* TASK DESCRIPTION: Please reproduce verbatim the lines below, from the first through the one with "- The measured".

* DATA SEGMENT:
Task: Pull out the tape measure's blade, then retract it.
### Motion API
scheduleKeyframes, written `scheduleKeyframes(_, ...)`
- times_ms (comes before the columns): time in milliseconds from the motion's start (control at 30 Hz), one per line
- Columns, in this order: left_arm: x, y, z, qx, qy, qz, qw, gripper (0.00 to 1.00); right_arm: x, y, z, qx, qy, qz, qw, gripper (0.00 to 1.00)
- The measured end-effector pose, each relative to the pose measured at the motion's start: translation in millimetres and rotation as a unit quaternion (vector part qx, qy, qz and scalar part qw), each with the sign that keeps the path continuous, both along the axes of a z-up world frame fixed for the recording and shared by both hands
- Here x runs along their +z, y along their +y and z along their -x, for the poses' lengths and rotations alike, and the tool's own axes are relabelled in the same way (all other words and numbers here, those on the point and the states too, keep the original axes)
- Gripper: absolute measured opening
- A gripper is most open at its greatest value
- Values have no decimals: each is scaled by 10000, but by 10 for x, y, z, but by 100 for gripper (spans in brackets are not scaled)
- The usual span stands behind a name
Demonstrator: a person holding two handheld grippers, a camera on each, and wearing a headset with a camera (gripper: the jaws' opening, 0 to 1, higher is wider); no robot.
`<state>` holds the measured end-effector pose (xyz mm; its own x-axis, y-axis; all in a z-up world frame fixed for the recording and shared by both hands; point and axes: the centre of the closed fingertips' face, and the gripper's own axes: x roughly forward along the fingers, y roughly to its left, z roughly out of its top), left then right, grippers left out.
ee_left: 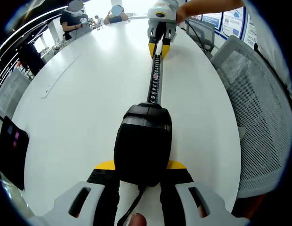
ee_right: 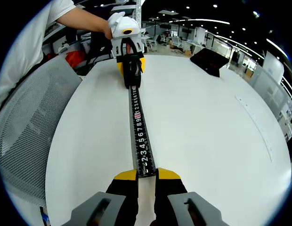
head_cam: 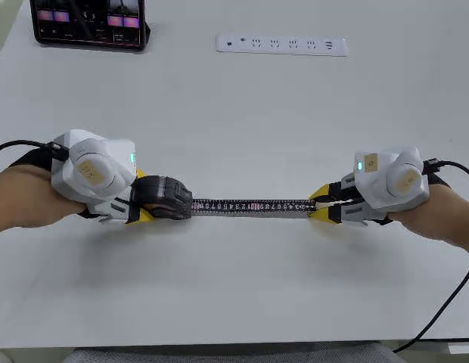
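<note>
Left gripper (head_cam: 146, 198) is seen at 9 o'clock in the head view, its yellow-tipped jaws clamped from both sides on the black tape measure (head_cam: 163, 198). Whether the tape measure touches the white table (head_cam: 234, 113) cannot be told. In the left gripper view the rear of the tape measure (ee_left: 143, 141) is hidden between the jaws of the left gripper (ee_left: 141, 165), and a dark strap is cut off at 6 o'clock.

At 3 o'clock in the head view the right gripper (head_cam: 319, 204) is closed on the far end of the blade (head_cam: 250, 206). The blade's tip is covered by the jaws and cannot be made out. In the right gripper view the blade (ee_right: 140, 136) is seen running from the right gripper (ee_right: 147, 175) towards 12 o'clock. Its numbers are legible close by and blurred farther off.

Each gripper is gripped from behind by a hand, the left hand (head_cam: 23, 200) and the right hand (head_cam: 446, 215), with both forearms cut off by the picture's edges. The grippers are held level and pointed at each other, with the blade stretched straight between them.

A power strip (head_cam: 281, 44) is seen at 12 o'clock. A dark tablet (head_cam: 91, 21) at 11 o'clock is cut off by the top edge.
</note>
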<state>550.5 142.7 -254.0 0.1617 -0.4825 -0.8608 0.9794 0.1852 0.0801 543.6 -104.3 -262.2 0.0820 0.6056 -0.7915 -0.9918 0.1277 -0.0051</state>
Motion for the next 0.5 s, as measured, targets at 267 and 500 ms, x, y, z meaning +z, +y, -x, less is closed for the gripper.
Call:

* EXERCISE ANSWER:
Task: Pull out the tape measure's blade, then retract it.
### Motion API
scheduleKeyframes, written `scheduleKeyframes(_, ...)`
- times_ms (comes before the columns): time in milliseconds from the motion's start (control at 30 Hz), one per line
- Columns, in this order: left_arm: x, y, z, qx, qy, qz, qw, gripper (0.00 to 1.00); right_arm: x, y, z, qx, qy, qz, qw, gripper (0.00 to 1.00)
- The measured end-effector pose, each relative to the pose measured at the motion's start: translation in millimetres and rotation as a unit quaternion (vector part qx, qy, qz and scalar part qw), each with the sign that keeps the path continuous, both along the axes of a z-up world frame fixed for the recording and shared by both hands

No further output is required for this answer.